Kurdish oil is another Netanyahu-Obama head-to-head front

That Israel and other nations were buying oil from the Kurdish republic of Iraq had been published before and was no secret. The Financial Times broke its “discovery” Sunday, Aug. 23, just by chance? on the day that Britain and Iran reopened their respective embassies in Tehran and London after a four-year breach resulting from a mob attack on the Tehran embassy. 

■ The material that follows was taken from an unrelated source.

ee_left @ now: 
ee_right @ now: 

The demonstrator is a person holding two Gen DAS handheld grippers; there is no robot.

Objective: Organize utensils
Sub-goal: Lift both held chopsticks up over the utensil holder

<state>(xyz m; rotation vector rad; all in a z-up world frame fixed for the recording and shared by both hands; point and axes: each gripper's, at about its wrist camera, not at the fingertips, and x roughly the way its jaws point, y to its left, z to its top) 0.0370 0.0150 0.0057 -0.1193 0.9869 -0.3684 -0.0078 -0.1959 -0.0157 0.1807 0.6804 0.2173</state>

Even before sanctions were lifted and Tehran had demonstrated its compliance with the nuclear deal signed with the world powers in Vienna on July 14, European ministers were knocking on the door in a quest for financial relations. The Islamic Republic was deemed rehabilitated by the nuclear accord; and the UK saw no reason to lag behind the others. And so Foreign Secretary Philip Hammond was personally in attendance at the ceremonial reopening Sunday of the Tehran embassy.
The FT’s report’s timing fitting in perfectly with the British government’s plans to quickly develop profitable ties with the Islamic Republic in the following arenas:

1. The oil industries in Iran and Iraq. London seeks as large a slice as possible of the $150 billion worth of oil and gas contracts on offer by Tehran.

2.  The Islamic Republic was also meant to infer from the FT report that British intelligence resources and its powerful media were available as tools for beating Israel out on the world’s energy markets.

3. Britain’s foreign policy is grounded in accentuating its common interests with Washington. The Obama administration may pose as a champion of Masoud Barzani, President of the autonomous Kurdish Republic of northern Iraq. His peshmerga army has after all distinguished itself in its dogged fight against the Islamic State. But in practice, things are different:  the US administration, to meet the wishes of Tehran and Baghdad, consistently withholds from the Kurds the heavy weapons they need to rout ISIS.

The pejorative depiction of Israel’s purchase of Kurdish oil was meant to gain London points – not just with Iran and Iraq, but also with the Obama White House.

In serving this purpose, The Financial Times found no editorial need to fill in the pertinent Middle East background of the trade.

Exactly a year ago, debkafile discovered and reported that Kurdish oil was being delivered to Israel. Several media discovered an American warship that was described at the time as stalking the United Kalvyrta tanker which carried a million barrels of Kurdish oil. The warship planned to prevent the oil being unloaded at any port, since Washington viewed the cargo as the legal property of the Iraqi government – not the KRG which had put it up for sale. Had the oil reached its purchasers, it would have been nearly impossible to cut off Kurdistan’s export trade to clients outside Iraq.
This American step was part and parcel of the US negotiating tactics for a nuclear accord, then at one of their critical moments. The Obama administration was anxious to show Tehran how closely the US would play ball with Iran and Shiite-dominated Iraq on the vital issue of oil, once the nuclear accord was in the bag.
But the episode did not pan out as expected.
This is what happened: “The partially full Kamari tanker carrying Kurdish crude oil disappeared from satellite tracking north of Egypt’s Sinai Peninsula. Two days later, the empty vessel reappeared near Israel.”

No one in the trade doubted for a moment that the vanishing oil had been unloaded at an Israeli port.
In reporting this at the time, a debkafile map traced the freight’s route from the Turkish port of Ceyhan, the terminus of the oil pipeline from the Kurdish-controlled oilfields of Kirkuk, to the Israeli port of Ashkelon.
That was the missing background of the Financial Times story, which led up to its conclusion that Kurdish oil accounts for 77 percent of Israel’s consumption, totalling around a quarter of a million bpd. Between May and August this year, the Haifa refineries are said to have handled 19 million barrels of oil sourced to Kurdistan.

Since all matters relating to energy are made in Prime Minister Binyamin Netanyahu’s office, it stands to reason that the decision to buy oil from the KRG came from the top.
Netanyahu’s readiness to go head to head with the Obama administration on this issue hat two motives:

First, Kurdish oil was cheap. Irbil denies undercutting the market, but debkafile’s sources report that it was willing to do so in the case of Israel.
Second, the Netanyahu government and the Obama administration don’t see to eye to eye not just on nuclear Iran, but on Middle East policy in general – and the autonomous Kurdish republic of Iraq, in particular. The prime minister intended for Barzani to use this oil revenue to buy the arms he needs to fight ISIS to the finish.
At the time of this decision, crude had soared past $100 on the world market, and Islamic State forces were advancing on the Kurdish capital of Irbil. Washington may have countenanced Mosul’s fall to jihadist forces, but Israel was determined to prevent the fall of friendly Irbil.

This week, as Netanyahu marked the first 100 days of his fourth term as prime minister, his critics described him as weak and lacking in accomplishments. The Kurdish enterprise was one of several cases in which he quietly took a strong initiative.